I noticed that when I set
save_pars = save_pars(all=TRUE)
there is a parameter called b_Intercept and one called Intercept in my model. Intercept does not show up in the summary, but in the $fit. When not all parameters are saved, there is only b_Intercept.
What does Intercept mean? It has a different value than b_Intercept.
Should I set a prior for this? I am working with a custom family where the default priors usually don’t make much sense.
A minimal example on what the Intercept and b_Intercept can look like in a very simple model:
data = data.frame(x = c(1,2,2,1,4,5,6,5), y = c(1,1,1,1,2,2,2,2))

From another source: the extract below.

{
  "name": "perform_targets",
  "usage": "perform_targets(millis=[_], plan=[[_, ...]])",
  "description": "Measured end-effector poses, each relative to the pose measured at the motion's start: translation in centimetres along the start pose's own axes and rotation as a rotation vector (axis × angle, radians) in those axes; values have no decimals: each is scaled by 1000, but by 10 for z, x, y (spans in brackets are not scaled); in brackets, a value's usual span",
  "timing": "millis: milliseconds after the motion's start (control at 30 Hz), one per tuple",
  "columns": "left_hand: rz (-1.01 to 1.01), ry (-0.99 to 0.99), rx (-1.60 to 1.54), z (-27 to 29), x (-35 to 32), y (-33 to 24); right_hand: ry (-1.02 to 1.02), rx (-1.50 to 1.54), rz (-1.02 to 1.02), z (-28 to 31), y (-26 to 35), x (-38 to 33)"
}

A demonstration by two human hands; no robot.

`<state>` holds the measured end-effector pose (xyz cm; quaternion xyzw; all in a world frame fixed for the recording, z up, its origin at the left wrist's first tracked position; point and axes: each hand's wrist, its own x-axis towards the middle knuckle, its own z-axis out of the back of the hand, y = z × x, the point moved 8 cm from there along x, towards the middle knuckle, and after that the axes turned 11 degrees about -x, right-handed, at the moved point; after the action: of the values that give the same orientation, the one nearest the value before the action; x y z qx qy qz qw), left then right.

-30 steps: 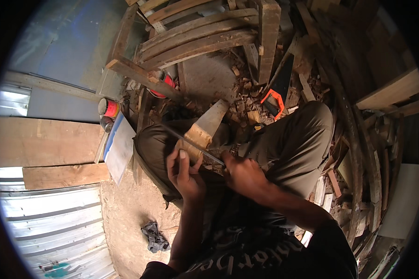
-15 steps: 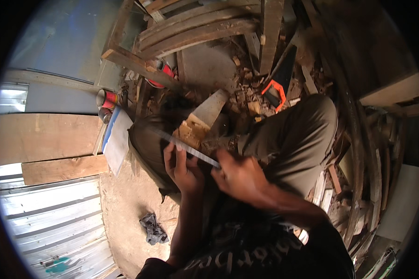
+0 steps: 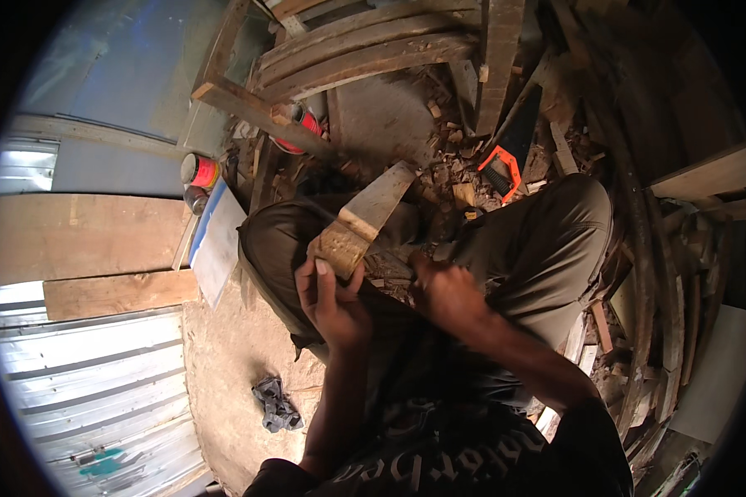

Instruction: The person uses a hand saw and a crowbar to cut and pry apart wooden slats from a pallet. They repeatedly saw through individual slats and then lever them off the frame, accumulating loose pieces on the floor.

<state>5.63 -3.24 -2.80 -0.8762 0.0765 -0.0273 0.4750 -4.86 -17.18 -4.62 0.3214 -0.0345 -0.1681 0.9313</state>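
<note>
Head view: a wooden piece point(image 3: 363, 217) sits in the seated person's grasp, over the lap near the left knee point(image 3: 269, 236). Its near end is broad and golden, rough-looking; past a step across its face it narrows into a paler, flatter tongue pointing away from the body.

The left hand point(image 3: 337, 311) pinches that broad end, thumb on top. The right hand point(image 3: 449, 291) is just beside it, apart from the wood, its fingers curled; it is too dark and blurred for me to tell whether they close on something.

As for how far along it is, I'd judge the main outline already cut, step and taper both being there. The golden end looks the less finished part, though how much it still needs I can't say from here.

Beyond the knees, wood scraps point(image 3: 464, 195) litter the ground, and a saw with an orange handle point(image 3: 515, 172) lies among them. Farther out stands a slatted wooden frame point(image 3: 373, 60), with a red can point(image 3: 201, 171) off to the left. A dark rag point(image 3: 275, 404) lies crumpled on the floor point(image 3: 224, 364).
</note>
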Motion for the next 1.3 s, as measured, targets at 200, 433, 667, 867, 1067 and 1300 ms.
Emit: perform_targets(millis=[200, 433, 667, 867, 1067, 1300], plan=[[-29, 98, 174, 18, -4, 9, -236, 176, 174, 52, 35, -9], [16, 14, 95, 13, -8, -2, -18, 130, 79, 27, 25, -3], [26, 57, 172, 12, -5, 5, -19, -15, 106, -1, 6, -5], [-69, 77, 319, 16, -3, -1, -90, 150, 238, 19, 33, -12], [27, 47, 126, 12, -5, 2, -35, 52, 131, 20, 24, -4], [25, 0, 61, 13, -10, 5, 92, -66, 78, -11, -3, 1]])
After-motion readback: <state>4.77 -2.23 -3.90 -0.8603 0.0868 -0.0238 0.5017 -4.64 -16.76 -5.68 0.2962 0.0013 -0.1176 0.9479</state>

test_fit1 = brm(data = data,
formula = x ~ y,
seed = 1,
save_pars = save_pars(all=TRUE))
summary(test_fit1)
test_fit1$fit
mcmc_plot(test_fit1, pars = c('Intercept', 'y', 'sigma'))
the output of test_fit1$fit
mean se_mean sd 2.5% 25% 50% 75% 97.5% n_eff Rhat
b_Intercept -2.00 0.02 1.03 -4.16 -2.59 -2.00 -1.41 0.08 2536 1
b_y 3.50 0.01 0.66 2.16 3.12 3.49 3.86 4.84 2574 1
sigma 0.90 0.01 0.35 0.48 0.66 0.81 1.04 1.79 1406 1
Intercept 3.24 0.01 0.34 2.53 3.05 3.25 3.44 3.88 2154 1
lp__ -13.30 0.05 1.52 -17.26 -14.02 -12.90 -12.16 -11.56 1083 1
P.S. I am pretty new to this so I apologize if this should be obvious. Any hints are appreciated
Thank you for the suggestion, unfortunately reading it did not help me.
If I am not mistaken, the model I specify above is
x ~ N(b_Intercept + b_y * y, sigma)
So what do I need the additional parameter ‘Intercept’ for?
To start with data should be
data = data.frame(x = c(1,2,2,1,4,5,6,5), y = c(1,1,1,1,2,2,2,2))
Your are right, of course. I edited my original post.
Thanks for cleaning up the code. That will help other folks who have the same question.
Let me tag in some brms folks. I looked this up once but have since forgotten. @paul.buerkner
Hi Britta,
If you look at the underlying Stan code for the model using:
make_stancode(data = data,
formula = x ~ y,
seed = 1,
save_pars = save_pars(all=TRUE))
You’ll see the respective definitions:
parameters {
vector[Kc] b; // population-level effects
real Intercept; // temporary intercept for centered predictors
real<lower=0> sigma; // residual SD
}
...
generated quantities {
// actual population-level intercept
real b_Intercept = Intercept - dot_product(means_X, b);
}
This is referring to the fact that brms mean-centers the predictors prior to analysis, so the Intercept parameter is on the mean-centered scale. The b_Intercept parameter is this mean-centered intercept back-transformed to the original scale of the predictors
To OPs question about setting a prior for Intercept, I’ve read a couple of posts that suggest that the prior we set with class “Intercept” should be for the mean-centered scaled parameter, i.e. “Intercept” not “b_Intercept”. Is that also your understanding?
To understand the distinction between what brms calls “Intercept” and “b_Intercept,” you want to spend some time reading through the Parameterization of the population-level intercept and set_prior sections of the brms reference manual. This generally isn’t a big deal if you use default priors (which is fine for students and other beginners), but it can make a big difference if you attempt to set the priors yourself (which I personally think is best for professional work). I’ve also written about it in this blog post.